Find "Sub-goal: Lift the" in the data below; transcribe the line it appears on and each line after it, exactly, to the end, and nothing else.
Information supplied Block Start
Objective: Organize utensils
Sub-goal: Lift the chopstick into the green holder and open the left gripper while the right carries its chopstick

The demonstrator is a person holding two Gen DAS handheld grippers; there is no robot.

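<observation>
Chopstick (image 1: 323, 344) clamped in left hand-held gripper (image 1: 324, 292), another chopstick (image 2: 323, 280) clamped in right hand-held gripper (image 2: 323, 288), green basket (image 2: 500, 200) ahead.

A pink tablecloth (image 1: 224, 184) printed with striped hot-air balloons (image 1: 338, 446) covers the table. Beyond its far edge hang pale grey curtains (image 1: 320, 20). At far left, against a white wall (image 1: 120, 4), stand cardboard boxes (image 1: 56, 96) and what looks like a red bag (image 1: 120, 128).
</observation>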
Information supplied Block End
→ **Reply**:
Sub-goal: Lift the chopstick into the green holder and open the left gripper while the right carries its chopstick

The demonstrator is a person holding two Gen DAS handheld grippers; there is no robot.

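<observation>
Chopstick (image 1: 323, 344) clamped in left hand-held gripper (image 1: 324, 292), another chopstick (image 2: 323, 280) clamped in right hand-held gripper (image 2: 323, 288), green basket (image 2: 500, 200) ahead.

A pink tablecloth (image 1: 224, 184) printed with striped hot-air balloons (image 1: 338, 446) covers the table. Beyond its far edge hang pale grey curtains (image 1: 320, 20). At far left, against a white wall (image 1: 120, 4), stand cardboard boxes (image 1: 56, 96) and what looks like a red bag (image 1: 120, 128).
</observation>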

With that, the answer is complete.